Je suis également défavorable à ces amendements de suppression, sur la base à la fois de l'utilité de l'article et de ce que font nos voisins européens.
L'article ne prévoit pas que l'État ne donne pas de visa si des laissez-passer consulaires ne sont pas délivrés : c'est une possibilité, non une obligation ou une injonction au Gouvernement.
Lorsque l'on négocie avec des États étrangers le retour de leurs compatriotes, notamment ceux qui doivent être expulsés pour des raisons d'ordre public, ils répondent qu'ils appliquent les règles d'un État souverain, et que rien dans le droit français ne permet de diminuer le nombre de visas en échange de la reprise des négociations consulaires, comme le Président de la République l'a fait. C'est une mesure qui marche avec de nombreux pays d'Afrique – les Comores, par exemple – ou d'Asie.

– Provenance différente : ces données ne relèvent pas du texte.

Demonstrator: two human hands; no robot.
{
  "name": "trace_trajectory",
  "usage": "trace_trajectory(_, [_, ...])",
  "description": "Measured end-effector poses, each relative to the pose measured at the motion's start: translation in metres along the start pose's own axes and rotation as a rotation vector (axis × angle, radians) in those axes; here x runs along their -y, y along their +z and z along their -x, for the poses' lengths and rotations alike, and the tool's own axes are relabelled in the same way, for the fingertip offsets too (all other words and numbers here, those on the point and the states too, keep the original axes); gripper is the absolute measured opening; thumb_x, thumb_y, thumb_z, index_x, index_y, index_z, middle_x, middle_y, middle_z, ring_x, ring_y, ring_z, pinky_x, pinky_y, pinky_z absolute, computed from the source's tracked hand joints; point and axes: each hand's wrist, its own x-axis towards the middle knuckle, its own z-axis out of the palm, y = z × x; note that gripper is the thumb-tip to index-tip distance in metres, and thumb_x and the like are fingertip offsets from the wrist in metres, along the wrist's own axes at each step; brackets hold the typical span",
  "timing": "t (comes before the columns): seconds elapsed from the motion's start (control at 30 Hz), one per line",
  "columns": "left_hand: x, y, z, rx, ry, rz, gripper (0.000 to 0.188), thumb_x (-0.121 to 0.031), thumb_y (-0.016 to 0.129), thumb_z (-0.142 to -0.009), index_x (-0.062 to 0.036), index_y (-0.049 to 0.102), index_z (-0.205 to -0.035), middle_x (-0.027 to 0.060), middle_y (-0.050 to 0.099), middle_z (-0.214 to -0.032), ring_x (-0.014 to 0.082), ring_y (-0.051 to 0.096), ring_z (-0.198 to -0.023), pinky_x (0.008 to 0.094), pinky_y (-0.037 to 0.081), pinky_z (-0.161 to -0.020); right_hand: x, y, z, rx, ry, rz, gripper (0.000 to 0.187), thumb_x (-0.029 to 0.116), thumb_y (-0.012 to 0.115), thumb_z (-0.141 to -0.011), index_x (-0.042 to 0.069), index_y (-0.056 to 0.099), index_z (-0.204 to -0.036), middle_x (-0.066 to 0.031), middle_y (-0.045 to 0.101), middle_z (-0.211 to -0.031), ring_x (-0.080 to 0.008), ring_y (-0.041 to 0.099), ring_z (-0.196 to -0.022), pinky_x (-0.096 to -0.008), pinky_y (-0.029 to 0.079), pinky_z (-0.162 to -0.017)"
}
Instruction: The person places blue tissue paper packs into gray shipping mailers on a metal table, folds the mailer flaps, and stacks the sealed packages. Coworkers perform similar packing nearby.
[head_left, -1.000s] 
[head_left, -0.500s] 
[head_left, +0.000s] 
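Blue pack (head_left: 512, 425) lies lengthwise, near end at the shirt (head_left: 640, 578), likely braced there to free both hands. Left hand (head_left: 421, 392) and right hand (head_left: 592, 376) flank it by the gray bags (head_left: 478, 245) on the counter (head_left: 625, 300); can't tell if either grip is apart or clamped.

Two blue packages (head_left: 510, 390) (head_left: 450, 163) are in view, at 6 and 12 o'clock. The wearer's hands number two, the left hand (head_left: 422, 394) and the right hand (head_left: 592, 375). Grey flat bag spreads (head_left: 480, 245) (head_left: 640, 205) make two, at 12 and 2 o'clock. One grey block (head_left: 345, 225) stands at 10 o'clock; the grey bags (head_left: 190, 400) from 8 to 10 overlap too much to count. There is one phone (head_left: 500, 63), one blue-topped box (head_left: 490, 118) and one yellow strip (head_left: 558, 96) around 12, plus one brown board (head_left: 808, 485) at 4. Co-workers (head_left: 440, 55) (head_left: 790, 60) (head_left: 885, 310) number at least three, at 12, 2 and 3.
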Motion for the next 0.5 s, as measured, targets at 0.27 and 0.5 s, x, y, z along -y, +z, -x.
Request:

On peut comprendre la réticence des pays à récupérer certains de leurs ressortissants. Je mets moi-même plus de temps à accepter qu'un État étranger, souvent d'Asie ou d'Amérique, nous renvoie un tueur ou un pédophile : je demande s'il est bien Français, j'examine la situation, et surtout j'essaye de négocier quelque chose en échange. Les relations entre États sont faites d'intérêts et pas seulement de grandeur d'âme et de bienséance. La relation consulaire entre dans le cadre d'un ensemble de relations diplomatiques. À certains moments, on peut comprendre que, malgré des difficultés consulaires, on continue des relations diplomatiques, par exemple pour des raisons qui relèvent de la lutte contre le terrorisme ou de la puissance économique ou culturelle. À d'autres moments, on peut mettre cette menace dans la balance.
Supprimer l'article 14 A affaiblirait donc la position de la France et du ministère de l'intérieur dans ces négociations.

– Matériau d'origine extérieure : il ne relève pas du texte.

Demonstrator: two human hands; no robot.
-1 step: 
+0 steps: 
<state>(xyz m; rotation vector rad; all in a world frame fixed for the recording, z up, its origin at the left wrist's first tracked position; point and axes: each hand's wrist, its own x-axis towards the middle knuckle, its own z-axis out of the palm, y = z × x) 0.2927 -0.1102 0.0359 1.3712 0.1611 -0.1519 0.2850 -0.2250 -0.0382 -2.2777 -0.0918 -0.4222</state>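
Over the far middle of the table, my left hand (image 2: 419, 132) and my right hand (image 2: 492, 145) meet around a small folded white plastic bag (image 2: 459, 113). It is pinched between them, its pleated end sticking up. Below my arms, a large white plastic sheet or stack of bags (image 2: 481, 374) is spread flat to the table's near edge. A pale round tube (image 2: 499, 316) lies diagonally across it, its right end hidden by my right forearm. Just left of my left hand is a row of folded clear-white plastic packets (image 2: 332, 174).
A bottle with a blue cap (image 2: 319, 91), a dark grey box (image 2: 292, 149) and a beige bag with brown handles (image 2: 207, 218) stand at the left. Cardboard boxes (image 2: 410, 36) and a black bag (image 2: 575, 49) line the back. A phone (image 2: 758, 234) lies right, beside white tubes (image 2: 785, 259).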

Par ailleurs, l'union européenne elle-même utilise cette arme vis-à-vis de pays comme la Gambie ou l'Irak, pour lesquels la délivrance de visas est conditionnée par l'obtention des laissez-passer consulaires. Il serait donc étonnant que la France s'en prive.

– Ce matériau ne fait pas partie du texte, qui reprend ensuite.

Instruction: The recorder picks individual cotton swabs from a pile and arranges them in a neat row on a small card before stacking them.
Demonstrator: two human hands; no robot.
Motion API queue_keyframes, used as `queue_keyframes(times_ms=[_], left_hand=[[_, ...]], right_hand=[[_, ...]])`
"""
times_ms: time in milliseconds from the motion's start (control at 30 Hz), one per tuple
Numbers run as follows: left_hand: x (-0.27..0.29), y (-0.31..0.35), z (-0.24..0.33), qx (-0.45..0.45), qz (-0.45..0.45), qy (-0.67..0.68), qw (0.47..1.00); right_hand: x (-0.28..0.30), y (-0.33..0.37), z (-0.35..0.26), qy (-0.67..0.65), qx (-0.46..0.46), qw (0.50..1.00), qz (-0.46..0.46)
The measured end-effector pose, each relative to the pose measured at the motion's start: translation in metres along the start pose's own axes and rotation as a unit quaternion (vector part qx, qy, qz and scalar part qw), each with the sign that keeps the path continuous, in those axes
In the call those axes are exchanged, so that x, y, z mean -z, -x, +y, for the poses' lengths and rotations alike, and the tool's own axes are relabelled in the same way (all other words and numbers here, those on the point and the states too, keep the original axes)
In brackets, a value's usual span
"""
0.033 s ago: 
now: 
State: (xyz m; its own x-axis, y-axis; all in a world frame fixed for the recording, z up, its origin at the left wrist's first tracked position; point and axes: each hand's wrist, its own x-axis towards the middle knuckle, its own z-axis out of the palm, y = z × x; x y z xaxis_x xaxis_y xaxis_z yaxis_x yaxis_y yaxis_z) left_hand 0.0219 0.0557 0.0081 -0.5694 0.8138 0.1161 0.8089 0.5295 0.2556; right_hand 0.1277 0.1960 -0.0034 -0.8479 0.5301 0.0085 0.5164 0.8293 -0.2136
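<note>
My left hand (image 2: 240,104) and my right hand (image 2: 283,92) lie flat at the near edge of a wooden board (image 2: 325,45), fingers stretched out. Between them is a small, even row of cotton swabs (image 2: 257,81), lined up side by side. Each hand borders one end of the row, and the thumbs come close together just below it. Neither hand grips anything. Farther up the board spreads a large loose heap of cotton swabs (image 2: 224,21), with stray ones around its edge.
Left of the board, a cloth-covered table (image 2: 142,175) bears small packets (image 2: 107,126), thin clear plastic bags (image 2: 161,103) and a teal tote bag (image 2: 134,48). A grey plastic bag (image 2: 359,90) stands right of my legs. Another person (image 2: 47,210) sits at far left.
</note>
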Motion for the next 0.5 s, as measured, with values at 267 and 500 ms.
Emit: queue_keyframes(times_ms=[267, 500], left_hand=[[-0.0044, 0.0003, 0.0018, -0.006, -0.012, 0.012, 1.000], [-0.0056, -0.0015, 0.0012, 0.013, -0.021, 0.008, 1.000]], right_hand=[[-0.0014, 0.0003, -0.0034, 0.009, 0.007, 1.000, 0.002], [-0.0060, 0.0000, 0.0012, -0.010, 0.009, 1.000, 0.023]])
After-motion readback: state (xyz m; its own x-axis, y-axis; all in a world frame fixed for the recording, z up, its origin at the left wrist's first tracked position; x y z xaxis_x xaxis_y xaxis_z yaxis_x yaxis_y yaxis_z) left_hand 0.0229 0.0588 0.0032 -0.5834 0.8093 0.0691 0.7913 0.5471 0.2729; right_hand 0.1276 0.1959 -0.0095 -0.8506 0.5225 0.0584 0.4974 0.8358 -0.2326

La commission des affaires étrangères a posé une question importante, celle des passeports diplomatiques. Je donnerai d'ailleurs un avis favorable aux amendements qu'elle a déposés sur ce sujet. Mais se pencher sur la question des passeports diplomatiques et donc des dirigeants ne doit pas nous conduire à omettre celle de la population, car c'est souvent elle qui fait pression sur les dirigeants.
Cela a été dit et redit par les représentants de nombreux groupes : sans relations diplomatiques et sans rapport de force avec les pays concernés, nous ne pourrons pas réaliser les reconduites à la frontière. Comment leur renvoyer leurs ressortissants, s'ils refusent de laisser atterrir l'avion ? Aucun pays ne se réjouit de reprendre ses ressortissants délinquants ou criminels. Ce rapport de force est donc nécessaire pour concrétiser les obligations de quitter le territoire français (OQTF).
Rappelons également que les pays visés sont, outre ceux qui délivrent un nombre particulièrement faible de laissez-passer consulaires, ceux qui ne respectent pas un accord bilatéral qu'ils ont signé – je pense aux traités avec les pays du Maghreb. Les États doivent respecter la parole qu'ils ont donnée.
Au-delà des visas, l'article 14 A mentionne aussi l'aide publique au développement. Là encore, il n'y a rien d'automatique : l'article donne simplement à la France la possibilité d'agir au cas où un État ne respecterait pas un accord bilatéral ou multilatéral. Cela ne semble pas délirant non plus. Je rappelle à cet égard que lorsque le conseil de défense a entériné l'augmentation considérable qu'a connue l'APD récemment, en la portant à 0,55 % du PIB, il a posé comme condition l'existence de relations diplomatiques ou consulaires.
L'article 14 A est tout à fait nécessaire à la mise en application de notre politique en matière de reconduites à la frontière. Ne nous privons pas de cette arme.